Publishing open grants data is becoming the norm for UK funders. Through the COVID-19 crisis funders have been collaborating more, and data has played a vital role through shared funding platforms such as the London Community Response Fund, and the publication of emergency funding, visualised in our COVID-19 Grants Tracker. At the start of the crisis we updated a visualisation we first created in 2018, a chord diagram that shows which funders share grant recipients. This kind of analysis opens up the potential to map funder ecosystems through the connections between funders and recipients.
However, the crisis has also brought into sharper focus what vital information is missing: about people’s needs, which communities are most affected, and what organisations and infrastructure exists that can deliver much needed support.

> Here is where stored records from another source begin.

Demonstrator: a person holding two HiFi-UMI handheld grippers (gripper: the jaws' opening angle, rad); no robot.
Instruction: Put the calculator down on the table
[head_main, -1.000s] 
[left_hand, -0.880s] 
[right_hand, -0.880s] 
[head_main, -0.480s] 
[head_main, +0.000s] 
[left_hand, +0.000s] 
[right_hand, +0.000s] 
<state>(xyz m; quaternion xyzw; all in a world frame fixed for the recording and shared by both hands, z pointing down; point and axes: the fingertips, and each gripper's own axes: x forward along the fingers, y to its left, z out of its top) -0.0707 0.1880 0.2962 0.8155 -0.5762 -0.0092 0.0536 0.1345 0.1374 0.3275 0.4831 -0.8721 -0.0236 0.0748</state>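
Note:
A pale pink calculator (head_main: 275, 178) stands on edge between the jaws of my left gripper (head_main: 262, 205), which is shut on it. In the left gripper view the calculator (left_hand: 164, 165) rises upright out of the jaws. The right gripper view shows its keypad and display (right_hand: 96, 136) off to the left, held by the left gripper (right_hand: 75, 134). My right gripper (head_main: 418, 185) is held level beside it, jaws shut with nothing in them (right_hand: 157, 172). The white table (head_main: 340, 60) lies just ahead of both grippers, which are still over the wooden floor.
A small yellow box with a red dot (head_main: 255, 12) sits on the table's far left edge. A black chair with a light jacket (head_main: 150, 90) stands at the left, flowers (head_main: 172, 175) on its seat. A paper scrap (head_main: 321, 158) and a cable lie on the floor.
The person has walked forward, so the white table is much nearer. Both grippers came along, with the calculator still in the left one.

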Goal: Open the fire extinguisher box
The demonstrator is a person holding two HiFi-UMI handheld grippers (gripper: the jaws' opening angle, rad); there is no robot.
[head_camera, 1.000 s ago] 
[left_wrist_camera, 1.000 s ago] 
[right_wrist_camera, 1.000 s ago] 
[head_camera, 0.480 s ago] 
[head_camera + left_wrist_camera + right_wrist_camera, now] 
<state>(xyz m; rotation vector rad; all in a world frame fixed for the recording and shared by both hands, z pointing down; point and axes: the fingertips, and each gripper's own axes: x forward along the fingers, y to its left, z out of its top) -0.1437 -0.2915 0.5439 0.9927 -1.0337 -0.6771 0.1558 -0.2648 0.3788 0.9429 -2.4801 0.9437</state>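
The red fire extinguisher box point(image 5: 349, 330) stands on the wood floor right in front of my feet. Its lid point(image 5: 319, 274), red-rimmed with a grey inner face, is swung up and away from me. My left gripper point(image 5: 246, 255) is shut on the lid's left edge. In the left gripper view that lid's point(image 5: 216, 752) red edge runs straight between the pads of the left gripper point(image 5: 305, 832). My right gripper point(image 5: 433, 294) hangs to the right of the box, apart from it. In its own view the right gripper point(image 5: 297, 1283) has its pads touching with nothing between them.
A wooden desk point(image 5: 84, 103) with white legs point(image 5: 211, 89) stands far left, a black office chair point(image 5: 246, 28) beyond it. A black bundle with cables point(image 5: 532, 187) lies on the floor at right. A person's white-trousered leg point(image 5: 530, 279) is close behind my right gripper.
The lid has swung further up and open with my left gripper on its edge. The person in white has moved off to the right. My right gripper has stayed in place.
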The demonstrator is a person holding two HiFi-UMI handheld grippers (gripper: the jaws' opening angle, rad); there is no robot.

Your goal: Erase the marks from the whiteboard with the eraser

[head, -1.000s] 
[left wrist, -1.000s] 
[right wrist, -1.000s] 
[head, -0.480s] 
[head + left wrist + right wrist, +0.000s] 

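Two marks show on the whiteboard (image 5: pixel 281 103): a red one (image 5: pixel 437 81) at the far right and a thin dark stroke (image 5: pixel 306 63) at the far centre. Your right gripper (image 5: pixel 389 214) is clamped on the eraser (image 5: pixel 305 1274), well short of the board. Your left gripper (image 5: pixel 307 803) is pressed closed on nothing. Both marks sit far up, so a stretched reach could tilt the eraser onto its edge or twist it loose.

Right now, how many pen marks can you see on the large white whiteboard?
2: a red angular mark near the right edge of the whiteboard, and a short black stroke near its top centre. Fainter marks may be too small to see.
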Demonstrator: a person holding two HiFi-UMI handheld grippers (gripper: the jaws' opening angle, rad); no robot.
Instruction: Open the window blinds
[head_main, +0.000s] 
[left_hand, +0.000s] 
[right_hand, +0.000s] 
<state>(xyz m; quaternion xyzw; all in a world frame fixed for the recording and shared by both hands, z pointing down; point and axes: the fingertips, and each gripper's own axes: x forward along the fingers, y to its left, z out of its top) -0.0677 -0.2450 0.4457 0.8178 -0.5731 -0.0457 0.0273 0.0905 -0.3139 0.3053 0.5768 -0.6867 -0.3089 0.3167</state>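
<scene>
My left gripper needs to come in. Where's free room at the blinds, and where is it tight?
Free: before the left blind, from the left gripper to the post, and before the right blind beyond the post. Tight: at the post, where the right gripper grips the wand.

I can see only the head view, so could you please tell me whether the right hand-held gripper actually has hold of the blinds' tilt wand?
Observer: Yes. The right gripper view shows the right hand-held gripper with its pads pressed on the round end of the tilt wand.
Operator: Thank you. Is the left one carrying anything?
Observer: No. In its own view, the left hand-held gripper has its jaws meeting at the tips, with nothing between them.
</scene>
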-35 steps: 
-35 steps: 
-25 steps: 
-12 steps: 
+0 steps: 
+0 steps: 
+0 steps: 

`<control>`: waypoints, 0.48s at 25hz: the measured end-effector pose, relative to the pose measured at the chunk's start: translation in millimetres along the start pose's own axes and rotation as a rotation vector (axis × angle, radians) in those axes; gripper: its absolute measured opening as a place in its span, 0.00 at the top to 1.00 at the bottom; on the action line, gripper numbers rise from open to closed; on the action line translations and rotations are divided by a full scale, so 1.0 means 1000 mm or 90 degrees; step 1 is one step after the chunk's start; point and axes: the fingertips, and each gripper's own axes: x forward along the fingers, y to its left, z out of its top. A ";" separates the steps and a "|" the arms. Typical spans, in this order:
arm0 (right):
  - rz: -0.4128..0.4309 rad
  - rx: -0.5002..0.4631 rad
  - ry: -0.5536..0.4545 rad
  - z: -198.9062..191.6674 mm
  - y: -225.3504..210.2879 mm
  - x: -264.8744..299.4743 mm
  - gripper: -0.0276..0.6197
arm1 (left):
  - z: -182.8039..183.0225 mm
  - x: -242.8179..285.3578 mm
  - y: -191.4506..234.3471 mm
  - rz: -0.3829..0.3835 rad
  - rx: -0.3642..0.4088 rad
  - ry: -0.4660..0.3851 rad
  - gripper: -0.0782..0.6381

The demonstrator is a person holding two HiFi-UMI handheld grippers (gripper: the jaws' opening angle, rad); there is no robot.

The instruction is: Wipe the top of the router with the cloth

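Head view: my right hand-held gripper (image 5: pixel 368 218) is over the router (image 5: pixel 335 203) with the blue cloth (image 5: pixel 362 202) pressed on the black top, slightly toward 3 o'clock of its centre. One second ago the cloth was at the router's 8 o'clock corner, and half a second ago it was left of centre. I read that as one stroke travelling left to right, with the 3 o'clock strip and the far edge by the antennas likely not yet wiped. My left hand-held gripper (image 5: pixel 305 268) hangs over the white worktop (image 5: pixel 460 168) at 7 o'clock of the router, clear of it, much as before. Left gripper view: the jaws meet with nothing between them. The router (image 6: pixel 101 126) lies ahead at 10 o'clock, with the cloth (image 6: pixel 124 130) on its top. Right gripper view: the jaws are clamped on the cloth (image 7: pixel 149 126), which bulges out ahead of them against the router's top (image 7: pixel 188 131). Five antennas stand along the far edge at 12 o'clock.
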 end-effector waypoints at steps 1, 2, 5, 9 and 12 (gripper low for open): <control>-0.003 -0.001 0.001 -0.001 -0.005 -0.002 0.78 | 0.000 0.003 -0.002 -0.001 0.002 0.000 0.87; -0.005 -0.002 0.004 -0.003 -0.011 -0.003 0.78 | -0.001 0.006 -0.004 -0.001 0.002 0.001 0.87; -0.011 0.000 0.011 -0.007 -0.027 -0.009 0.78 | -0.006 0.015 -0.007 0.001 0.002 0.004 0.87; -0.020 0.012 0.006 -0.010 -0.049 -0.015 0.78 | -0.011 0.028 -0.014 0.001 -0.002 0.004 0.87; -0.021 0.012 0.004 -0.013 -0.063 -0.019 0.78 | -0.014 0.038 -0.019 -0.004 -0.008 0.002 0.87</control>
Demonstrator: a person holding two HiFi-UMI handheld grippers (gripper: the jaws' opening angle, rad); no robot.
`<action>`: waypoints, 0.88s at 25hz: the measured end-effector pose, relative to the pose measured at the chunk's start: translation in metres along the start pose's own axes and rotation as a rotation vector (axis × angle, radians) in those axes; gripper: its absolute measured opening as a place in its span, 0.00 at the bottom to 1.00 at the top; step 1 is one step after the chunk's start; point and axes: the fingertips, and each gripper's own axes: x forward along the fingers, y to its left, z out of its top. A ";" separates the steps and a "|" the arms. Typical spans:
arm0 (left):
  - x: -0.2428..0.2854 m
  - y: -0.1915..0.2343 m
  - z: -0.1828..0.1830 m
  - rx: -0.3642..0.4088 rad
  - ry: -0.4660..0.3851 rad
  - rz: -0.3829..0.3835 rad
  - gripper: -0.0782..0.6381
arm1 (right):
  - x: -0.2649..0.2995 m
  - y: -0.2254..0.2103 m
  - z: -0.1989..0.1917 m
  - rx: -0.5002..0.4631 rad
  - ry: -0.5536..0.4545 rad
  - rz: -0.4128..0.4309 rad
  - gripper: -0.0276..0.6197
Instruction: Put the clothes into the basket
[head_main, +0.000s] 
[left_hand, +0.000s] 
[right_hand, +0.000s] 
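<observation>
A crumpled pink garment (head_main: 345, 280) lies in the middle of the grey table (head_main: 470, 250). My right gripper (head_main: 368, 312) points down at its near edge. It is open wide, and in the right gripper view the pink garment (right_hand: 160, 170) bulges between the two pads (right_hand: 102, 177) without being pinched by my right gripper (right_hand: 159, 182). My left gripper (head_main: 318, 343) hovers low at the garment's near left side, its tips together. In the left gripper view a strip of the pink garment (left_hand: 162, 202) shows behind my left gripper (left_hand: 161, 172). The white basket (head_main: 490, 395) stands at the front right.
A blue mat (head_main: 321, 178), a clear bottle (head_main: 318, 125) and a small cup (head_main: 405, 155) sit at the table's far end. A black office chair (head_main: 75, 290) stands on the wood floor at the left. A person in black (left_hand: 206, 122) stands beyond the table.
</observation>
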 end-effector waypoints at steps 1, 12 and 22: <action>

When data doesn’t already exist — or when what is available is fragmented — there are no shortcuts to getting the information into a usable format. There is an opportunity now to use data gaps to advocate for building the charity data ecosystem, and support for better data collection and infrastructure. The idea of a Data Collective is a welcome first step towards that goal.
Communication is key
The sector is embracing digital technology and starting to see data as an essential tool. Being able to draw on established international ecosystems of organisations developing and supporting open data standards, data skills and literacy has allowed us to build a critical mass of organisations willing to join us in publishing and using open grants data in the UK — something that would have seemed far fetched a few years ago.
Open data standards have been described as tools for mass collaboration and it has been exciting to see a broad range of funders, representing charitable, corporate, public sectors, from large organisations to trustee-run family trusts become involved in sharing grants data — all contributing to a dataset that gets more useful with each new organisation taking part.
In practice, however, there are barriers: publishing and working with data can be intimidating for people without data skills, so the full benefits tend to be realised by those with technical expertise. We have always worked with partners and in the open but we have learned that a clear communications strategy is needed to effectively reach the right audiences and facilitate collaboration at scale. In 2020 we refreshed our brand, and launched a short illustrated video to tell the story of our work, visualised as an ecosystem of interconnected users. This feels like the perfect image to sum up the work ahead for 360Giving and our community.
360Giving has been funded by The National Lottery Community Fund’s UK Portfolio. It is not part of the Digital Fund cohort of grantholders but the grant is being stewarded by the Digital Fund team.